Probabilistic graphical models such as Markov random fields, Bayesian networks, and decision networks (a.k.a. influence diagrams) provide one of the most powerful frameworks for representing and exploiting dependence structures of high dimensional variables. The last two decades have witnessed significant improvements in basic inference tasks on graphical models, including combinatorial optimization and marginalization (e.g., computing data likelihoods or probabilities of evidence), particularly based on variational inference algorithms. However, modern machine learning applications increasingly require more challenging inference tasks, such as robust combinatorial optimization with missing information or latent variables, stochastic programming and decision making in single or muti-agent systems. These problems are notoriously challenging: they require both optimizing over large numbers of decision variables and averaging over random variables, in either simultaneous or sequential environments.

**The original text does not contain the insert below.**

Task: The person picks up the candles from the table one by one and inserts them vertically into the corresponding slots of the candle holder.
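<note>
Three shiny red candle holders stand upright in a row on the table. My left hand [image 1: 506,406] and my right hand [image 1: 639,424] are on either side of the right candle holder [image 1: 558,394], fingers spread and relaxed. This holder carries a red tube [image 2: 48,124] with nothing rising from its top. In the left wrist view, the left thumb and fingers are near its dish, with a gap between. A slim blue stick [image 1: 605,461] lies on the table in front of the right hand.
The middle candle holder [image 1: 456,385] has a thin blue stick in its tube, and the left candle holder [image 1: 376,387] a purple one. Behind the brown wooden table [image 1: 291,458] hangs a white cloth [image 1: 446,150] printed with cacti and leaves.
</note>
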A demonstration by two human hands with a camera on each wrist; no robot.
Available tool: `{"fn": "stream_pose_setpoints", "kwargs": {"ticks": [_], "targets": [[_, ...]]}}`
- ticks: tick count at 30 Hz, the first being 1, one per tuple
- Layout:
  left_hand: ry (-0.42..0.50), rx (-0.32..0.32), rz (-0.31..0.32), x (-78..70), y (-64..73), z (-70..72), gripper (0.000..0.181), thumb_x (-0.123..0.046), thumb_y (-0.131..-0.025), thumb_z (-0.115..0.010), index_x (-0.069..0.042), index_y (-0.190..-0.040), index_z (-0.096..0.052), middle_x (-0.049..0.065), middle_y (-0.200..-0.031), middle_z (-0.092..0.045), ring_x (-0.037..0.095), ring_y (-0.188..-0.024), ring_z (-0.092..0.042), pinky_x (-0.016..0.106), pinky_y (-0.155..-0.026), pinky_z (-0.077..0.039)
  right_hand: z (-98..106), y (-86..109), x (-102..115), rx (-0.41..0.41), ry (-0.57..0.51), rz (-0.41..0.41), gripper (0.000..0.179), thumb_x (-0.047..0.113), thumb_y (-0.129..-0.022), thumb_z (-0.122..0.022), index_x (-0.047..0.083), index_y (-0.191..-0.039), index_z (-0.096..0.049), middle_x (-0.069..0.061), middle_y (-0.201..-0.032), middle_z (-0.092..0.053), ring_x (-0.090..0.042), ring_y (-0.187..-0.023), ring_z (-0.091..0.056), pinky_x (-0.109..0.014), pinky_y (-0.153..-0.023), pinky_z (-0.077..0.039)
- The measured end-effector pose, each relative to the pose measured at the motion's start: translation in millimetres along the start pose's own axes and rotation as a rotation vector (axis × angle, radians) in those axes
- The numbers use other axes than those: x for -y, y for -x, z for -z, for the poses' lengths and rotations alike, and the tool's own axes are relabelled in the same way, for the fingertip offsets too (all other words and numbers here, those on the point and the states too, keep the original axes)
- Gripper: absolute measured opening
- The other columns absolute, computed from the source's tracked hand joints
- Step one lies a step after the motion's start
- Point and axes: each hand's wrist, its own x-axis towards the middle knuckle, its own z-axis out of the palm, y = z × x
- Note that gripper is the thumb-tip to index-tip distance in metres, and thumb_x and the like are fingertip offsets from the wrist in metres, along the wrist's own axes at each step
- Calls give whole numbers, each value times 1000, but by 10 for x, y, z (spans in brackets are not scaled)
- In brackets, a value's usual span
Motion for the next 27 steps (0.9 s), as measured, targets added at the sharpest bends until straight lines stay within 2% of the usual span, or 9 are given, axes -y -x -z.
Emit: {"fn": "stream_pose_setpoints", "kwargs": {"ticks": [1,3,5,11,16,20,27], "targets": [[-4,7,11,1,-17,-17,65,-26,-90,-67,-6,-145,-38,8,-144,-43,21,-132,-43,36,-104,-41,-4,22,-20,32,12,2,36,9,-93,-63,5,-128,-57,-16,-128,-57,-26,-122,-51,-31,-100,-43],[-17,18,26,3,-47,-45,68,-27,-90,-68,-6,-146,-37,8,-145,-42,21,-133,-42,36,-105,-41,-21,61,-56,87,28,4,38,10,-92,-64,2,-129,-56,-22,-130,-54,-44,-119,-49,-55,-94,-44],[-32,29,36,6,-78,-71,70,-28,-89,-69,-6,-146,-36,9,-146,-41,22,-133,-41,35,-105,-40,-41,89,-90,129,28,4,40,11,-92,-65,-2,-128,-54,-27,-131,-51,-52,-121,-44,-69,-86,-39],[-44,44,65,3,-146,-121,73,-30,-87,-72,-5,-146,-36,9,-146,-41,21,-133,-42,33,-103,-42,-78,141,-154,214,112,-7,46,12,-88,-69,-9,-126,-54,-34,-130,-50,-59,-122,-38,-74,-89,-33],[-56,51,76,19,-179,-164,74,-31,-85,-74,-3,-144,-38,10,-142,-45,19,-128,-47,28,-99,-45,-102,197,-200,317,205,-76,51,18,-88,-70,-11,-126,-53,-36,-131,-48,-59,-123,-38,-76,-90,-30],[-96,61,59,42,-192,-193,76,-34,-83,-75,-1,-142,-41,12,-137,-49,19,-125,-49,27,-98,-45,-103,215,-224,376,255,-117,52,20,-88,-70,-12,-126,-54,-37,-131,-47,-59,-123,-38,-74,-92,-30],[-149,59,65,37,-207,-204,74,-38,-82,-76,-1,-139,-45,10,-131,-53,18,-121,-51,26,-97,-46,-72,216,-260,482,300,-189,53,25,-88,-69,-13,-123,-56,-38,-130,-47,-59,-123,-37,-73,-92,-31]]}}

In this talk, I present a unified variational representation for all of these problems, providing a broad and powerful framework for deriving new classes of efficient exact or approximate algorithms. In particular, I describe a class of "message-passing" style algorithms that are simple, fast and nicely amenable to parallel or distributed computation. We show that our algorithms significantly outperform earlier algorithms both in terms of empirical results and theoretical guarantees.
Qiang Liu is a Ph.D. candidate in the Bren School of Information and Computer Science at UC Irvine. His research focuses on machine learning and probabilistic graphical models, with applications to areas such as crowdsourcing, computational biology and sensor networks. He received a Microsoft Research Fellowship in 2011, and a notable paper award at the 2011 AI and Statistics conference.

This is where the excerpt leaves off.